Created 11-14-2017 07:26 PM
Hi guys,
I have a unique issue. Grouping__id function doesnt seem to be worked as expected or as shown in the hive manual.
I am executing the same example as shown in the hive guide.
https://cwiki.apache.org/confluence/display/Hive/Enhanced+Aggregation%2C+Cube%2C+Grouping+and+Rollup
I could find any open bugs but I have tested it out in 3 different version of hdp
HDP2.4
The statement executed are here below and the results are as expected and everything works fine
-- create table create table grp_tst( col1 int,col2 int); -- insert query insert into table grp_tst values (1, NULL); insert into table grp_tst values (1, 1); insert into table grp_tst values (2, 2); insert into table grp_tst values (3, 3); insert into table grp_tst values (3, NULL); insert into table grp_tst values (4, 5); -- select query SELECT col1, col2, GROUPING__ID, count(*) from grp_tst GROUP BY col1, col2 WITH ROLLUP
Results
col1 | col2 | grouping_id | count |
NULL | NULL | 0 | 6 |
1 | NULL | 1 | 2 |
1 | NULL | 3 | 1 |
1 | 1 | 3 | 1 |
2 | NULL | 1 | 1 |
2 | 2 | 3 | 1 |
3 | NULL | 1 | 2 |
3 | NULL | 3 | 1 |
3 | 3 | 3 | 1 |
4 | NULL | 1 | 1 |
4 | 5 | 3 | 1 |
HDP2.5 and HDP2.6.0 -
Both the resutls seems to be wrong but consistently wrong.
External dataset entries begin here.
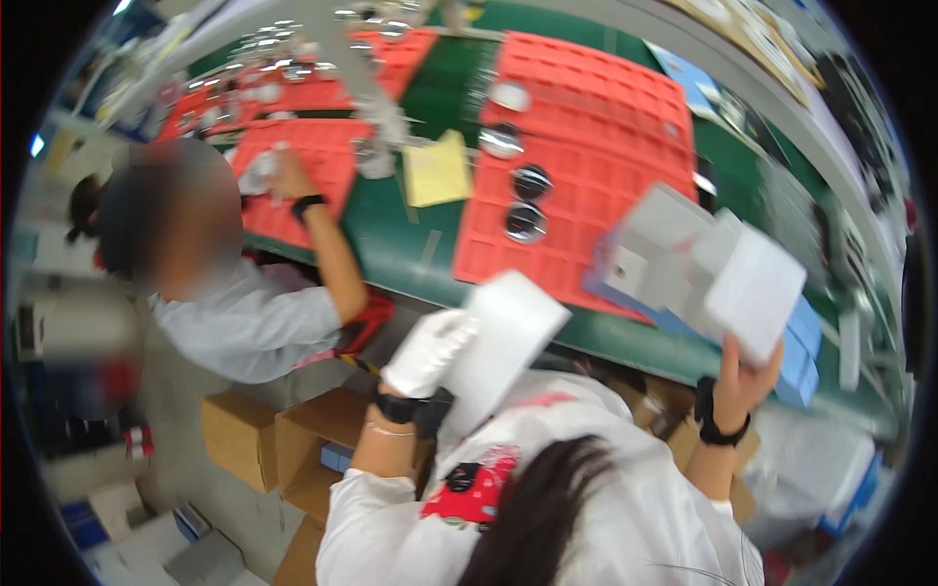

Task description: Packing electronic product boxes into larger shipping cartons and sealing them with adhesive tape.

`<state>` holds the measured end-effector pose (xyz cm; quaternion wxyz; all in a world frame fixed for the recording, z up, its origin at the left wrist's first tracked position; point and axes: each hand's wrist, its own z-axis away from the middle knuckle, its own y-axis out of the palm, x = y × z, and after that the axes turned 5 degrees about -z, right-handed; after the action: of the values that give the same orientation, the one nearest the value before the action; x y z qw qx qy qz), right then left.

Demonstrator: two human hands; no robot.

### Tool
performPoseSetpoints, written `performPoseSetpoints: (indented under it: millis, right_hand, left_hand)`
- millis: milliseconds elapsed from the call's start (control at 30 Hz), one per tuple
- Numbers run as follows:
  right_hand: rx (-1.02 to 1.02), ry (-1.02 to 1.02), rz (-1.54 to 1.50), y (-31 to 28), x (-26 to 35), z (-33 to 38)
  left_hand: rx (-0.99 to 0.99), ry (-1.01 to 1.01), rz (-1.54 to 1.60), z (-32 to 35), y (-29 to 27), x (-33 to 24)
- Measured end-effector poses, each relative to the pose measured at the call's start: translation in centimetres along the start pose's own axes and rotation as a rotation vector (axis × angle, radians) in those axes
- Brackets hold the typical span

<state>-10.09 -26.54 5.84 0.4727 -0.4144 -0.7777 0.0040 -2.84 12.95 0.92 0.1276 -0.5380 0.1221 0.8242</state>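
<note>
My left hand, in a white glove, is closed on the edge of a flat white rectangular piece, tilted in front of my body. My bare right hand grips the near edge of a white box-shaped piece from below. That piece is blurred, so I cannot tell whether it is a lid or a box. Just left of it, an open light-grey box stands at the bench edge, partly over a red compartment tray. Several round, shiny caps sit along the tray's left side.
A yellow paper lies on the green bench. At left, a co-worker's hand is over another red tray. Light-blue boxes are beyond my right hand. Open cardboard boxes stand below the bench at left.
</note>
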Motion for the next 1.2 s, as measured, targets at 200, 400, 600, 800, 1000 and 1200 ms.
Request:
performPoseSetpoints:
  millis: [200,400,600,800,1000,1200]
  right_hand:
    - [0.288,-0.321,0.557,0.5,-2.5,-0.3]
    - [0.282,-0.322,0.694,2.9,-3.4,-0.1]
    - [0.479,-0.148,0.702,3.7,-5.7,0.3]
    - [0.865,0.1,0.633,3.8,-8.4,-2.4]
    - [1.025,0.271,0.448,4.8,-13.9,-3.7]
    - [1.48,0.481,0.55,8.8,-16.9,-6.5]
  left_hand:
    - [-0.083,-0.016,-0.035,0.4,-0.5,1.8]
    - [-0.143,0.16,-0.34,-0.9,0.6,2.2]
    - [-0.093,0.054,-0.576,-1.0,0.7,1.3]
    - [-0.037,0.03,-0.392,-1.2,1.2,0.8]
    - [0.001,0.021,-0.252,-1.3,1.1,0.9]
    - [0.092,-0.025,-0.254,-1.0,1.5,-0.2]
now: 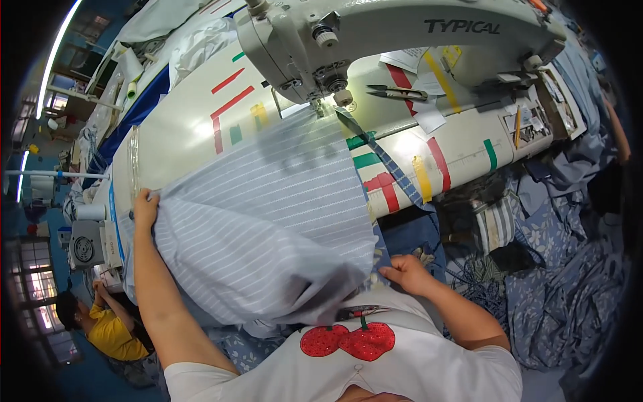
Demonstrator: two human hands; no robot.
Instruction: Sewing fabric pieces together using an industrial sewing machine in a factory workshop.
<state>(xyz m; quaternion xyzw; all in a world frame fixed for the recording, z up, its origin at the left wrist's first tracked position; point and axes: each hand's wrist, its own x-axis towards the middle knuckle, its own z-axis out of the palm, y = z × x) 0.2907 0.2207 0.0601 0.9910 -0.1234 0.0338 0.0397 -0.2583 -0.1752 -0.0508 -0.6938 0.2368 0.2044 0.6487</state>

So i am wondering if there was a bug introduced in Hive from 2.4 to 2.5 upgrade.
col1 | col2 | grouping_id | count |
NULL | NULL | 3 | 6 |
1 | NULL | 0 | 1 |
1 | NULL | 1 | 2 |
1 | 1 | 0 | 1 |
2 | NULL | 1 | 1 |
2 | 2 | 0 | 1 |
3 | NULL | 0 | 1 |
3 | NULL | 1 | 2 |
3 | 3 | 0 | 1 |
4 | NULL | 1 | 1 |
4 | 5 | 0 | 1 |
Hive setting: I am happy to share any property files if required. It would be great if you could help me out here.
Created 11-20-2017 09:10 PM
@Abhijit Nayak, thanks for your message. This is intentional (see https://issues.apache.org/jira/browse/HIVE-16102). Grouping id function is now compliant with behavior of other SQL engines. SQL grouping function has been added to Hive too for convenience (see https://issues.apache.org/jira/browse/HIVE-15409 and https://issues.apache.org/jira/browse/HIVE-15996). I have updated the documentation in the Hive site accordingly:
https://cwiki.apache.org/confluence/display/Hive/Enhanced+Aggregation%2C+Cube%2C+Grouping+and+Rollup
Created 11-20-2017 09:10 PM
@Abhijit Nayak, thanks for your message. This is intentional (see https://issues.apache.org/jira/browse/HIVE-16102). Grouping id function is now compliant with behavior of other SQL engines. SQL grouping function has been added to Hive too for convenience (see https://issues.apache.org/jira/browse/HIVE-15409 and https://issues.apache.org/jira/browse/HIVE-15996). I have updated the documentation in the Hive site accordingly:
https://cwiki.apache.org/confluence/display/Hive/Enhanced+Aggregation%2C+Cube%2C+Grouping+and+Rollup
Created 11-24-2017 12:28 AM
Thanks a lot